▸ WHAT YOU WILL DO: Below are the records. Retype exactly the lines between the lines holding "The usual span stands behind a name" and "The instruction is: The", inclusive.

▸ SUPPLIED MATERIAL:

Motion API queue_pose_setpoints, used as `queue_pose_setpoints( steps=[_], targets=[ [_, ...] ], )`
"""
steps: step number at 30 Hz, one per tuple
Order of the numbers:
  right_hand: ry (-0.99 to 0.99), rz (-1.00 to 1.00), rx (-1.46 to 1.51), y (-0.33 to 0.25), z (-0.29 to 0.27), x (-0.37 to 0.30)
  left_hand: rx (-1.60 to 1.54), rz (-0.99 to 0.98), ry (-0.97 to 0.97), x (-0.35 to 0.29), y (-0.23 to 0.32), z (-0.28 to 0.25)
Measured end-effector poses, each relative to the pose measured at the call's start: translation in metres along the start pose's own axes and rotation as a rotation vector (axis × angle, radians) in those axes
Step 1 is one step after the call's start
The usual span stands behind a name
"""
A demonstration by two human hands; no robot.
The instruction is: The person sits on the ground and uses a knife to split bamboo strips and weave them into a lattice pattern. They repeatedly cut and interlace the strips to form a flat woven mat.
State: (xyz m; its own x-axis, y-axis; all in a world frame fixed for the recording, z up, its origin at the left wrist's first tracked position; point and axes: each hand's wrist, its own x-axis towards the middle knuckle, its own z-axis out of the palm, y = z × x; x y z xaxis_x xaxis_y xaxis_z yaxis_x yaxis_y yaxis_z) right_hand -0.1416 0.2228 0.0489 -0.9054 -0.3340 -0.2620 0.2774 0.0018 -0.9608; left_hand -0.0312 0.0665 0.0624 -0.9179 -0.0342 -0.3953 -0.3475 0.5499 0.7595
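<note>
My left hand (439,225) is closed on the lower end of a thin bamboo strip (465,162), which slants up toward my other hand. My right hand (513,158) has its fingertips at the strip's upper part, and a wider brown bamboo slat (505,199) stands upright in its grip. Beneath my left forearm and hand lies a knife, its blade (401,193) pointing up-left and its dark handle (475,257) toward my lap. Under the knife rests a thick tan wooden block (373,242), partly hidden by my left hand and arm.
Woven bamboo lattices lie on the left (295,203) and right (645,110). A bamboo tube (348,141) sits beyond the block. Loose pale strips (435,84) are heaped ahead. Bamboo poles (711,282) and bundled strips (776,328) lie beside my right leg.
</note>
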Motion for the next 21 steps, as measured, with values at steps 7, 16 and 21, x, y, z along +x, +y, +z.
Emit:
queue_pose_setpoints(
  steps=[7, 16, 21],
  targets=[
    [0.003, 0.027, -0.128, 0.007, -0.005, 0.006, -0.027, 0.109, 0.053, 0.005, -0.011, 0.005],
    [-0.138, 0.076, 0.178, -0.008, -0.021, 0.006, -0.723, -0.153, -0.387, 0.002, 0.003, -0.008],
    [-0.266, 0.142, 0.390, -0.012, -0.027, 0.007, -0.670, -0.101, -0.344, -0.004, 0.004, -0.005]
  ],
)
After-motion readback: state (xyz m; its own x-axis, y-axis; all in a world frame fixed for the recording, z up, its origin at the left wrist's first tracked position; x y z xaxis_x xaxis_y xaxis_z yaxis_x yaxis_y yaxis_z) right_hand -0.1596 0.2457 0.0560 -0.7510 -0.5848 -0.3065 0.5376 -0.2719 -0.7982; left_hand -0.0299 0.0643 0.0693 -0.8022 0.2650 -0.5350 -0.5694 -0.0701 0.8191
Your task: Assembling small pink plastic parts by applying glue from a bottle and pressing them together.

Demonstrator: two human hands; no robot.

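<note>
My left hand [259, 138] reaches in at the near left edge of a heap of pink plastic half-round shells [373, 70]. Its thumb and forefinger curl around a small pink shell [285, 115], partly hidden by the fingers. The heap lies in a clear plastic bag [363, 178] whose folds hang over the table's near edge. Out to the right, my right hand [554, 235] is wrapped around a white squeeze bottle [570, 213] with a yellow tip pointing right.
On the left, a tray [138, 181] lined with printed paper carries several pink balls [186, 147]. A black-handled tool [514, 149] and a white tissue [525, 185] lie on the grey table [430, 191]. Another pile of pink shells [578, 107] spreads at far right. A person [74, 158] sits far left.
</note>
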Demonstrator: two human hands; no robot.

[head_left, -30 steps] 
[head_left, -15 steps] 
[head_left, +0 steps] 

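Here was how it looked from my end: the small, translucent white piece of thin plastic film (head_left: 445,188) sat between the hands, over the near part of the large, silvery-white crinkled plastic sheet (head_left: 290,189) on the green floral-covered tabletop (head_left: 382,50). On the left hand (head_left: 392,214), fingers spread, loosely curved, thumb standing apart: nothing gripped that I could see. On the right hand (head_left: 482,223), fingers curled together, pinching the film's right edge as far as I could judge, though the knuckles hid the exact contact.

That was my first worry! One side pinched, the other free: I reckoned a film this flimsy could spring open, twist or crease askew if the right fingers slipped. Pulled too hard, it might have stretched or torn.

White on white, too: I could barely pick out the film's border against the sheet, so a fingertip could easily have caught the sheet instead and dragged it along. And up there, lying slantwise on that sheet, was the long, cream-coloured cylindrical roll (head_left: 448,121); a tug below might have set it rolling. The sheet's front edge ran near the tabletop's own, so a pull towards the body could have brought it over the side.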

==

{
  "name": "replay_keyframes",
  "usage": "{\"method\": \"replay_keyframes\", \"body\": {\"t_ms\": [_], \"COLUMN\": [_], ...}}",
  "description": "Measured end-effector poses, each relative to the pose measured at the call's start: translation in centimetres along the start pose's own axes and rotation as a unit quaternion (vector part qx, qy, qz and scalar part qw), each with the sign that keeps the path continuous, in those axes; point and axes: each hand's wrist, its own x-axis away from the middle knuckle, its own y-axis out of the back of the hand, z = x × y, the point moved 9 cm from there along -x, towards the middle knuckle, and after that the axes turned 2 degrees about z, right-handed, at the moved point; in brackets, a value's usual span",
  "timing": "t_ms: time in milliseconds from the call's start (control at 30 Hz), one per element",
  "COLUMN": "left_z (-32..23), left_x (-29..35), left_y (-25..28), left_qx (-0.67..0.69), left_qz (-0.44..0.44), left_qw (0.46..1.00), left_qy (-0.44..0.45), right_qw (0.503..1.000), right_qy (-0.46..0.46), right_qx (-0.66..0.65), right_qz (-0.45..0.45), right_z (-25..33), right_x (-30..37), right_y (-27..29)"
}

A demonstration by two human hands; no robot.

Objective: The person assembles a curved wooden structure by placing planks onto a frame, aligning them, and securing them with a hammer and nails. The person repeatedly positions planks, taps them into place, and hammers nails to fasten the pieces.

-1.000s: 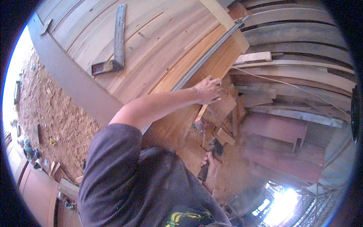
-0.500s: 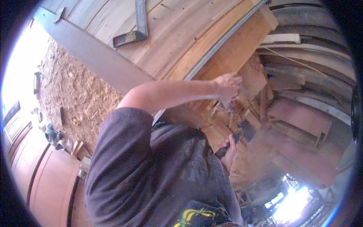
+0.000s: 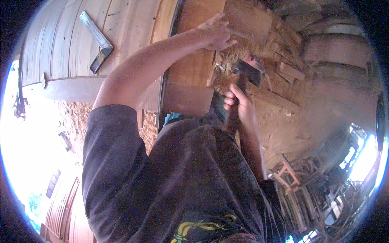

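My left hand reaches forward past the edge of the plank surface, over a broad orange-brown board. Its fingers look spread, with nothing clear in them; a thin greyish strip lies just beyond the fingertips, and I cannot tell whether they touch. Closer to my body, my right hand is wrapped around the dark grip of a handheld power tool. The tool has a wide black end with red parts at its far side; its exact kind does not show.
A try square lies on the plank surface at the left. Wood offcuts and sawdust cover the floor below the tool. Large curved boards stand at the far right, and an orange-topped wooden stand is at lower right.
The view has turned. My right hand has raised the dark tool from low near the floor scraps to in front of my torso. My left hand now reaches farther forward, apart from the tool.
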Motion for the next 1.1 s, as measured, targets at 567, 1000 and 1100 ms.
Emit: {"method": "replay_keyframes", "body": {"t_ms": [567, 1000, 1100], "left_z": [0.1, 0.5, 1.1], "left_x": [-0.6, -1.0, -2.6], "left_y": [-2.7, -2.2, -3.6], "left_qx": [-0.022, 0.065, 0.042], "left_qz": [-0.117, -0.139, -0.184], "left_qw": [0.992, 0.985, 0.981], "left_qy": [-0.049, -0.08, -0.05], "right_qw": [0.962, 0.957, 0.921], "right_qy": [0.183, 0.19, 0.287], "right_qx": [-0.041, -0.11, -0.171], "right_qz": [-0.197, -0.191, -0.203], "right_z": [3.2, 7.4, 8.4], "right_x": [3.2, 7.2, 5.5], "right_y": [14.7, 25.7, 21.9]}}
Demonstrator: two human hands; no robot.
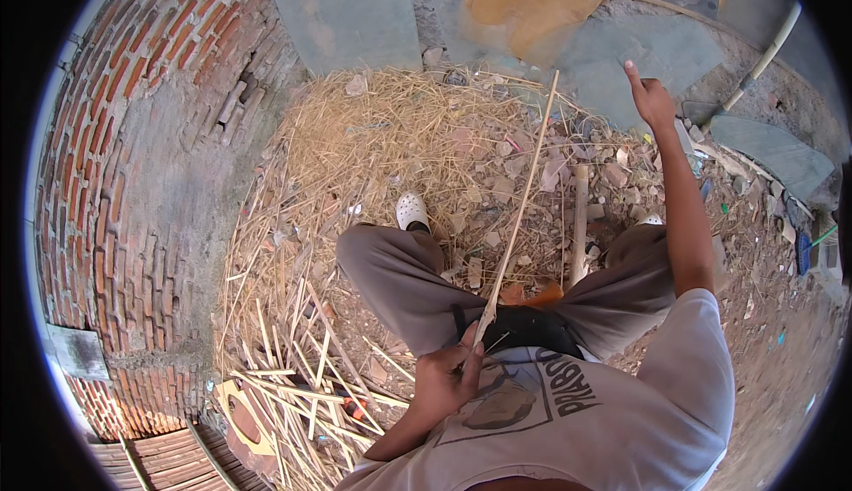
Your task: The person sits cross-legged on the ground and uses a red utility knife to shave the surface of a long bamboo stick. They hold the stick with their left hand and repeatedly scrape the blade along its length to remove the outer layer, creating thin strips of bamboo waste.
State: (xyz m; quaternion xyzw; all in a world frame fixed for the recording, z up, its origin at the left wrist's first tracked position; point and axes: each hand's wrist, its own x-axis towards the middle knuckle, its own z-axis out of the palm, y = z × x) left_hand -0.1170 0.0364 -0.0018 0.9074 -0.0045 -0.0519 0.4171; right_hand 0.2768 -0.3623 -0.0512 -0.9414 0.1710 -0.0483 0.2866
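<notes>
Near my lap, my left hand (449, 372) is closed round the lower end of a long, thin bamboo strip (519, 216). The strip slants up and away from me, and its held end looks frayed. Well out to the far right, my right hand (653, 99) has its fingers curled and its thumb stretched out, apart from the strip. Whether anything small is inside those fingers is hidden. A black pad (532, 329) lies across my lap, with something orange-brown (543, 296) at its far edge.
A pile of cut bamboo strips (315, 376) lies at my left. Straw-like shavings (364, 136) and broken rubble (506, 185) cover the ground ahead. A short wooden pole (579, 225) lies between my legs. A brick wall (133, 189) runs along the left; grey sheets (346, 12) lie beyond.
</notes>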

▸ ANSWER BELOW:
The usual span stands behind a name
"""
A demonstration by two human hands; no robot.
The instruction is: The person sits on the ground and uses a knife to split bamboo strips and weave them into a lattice pattern. They repeatedly cut and interlace the strips to form a flat woven mat.

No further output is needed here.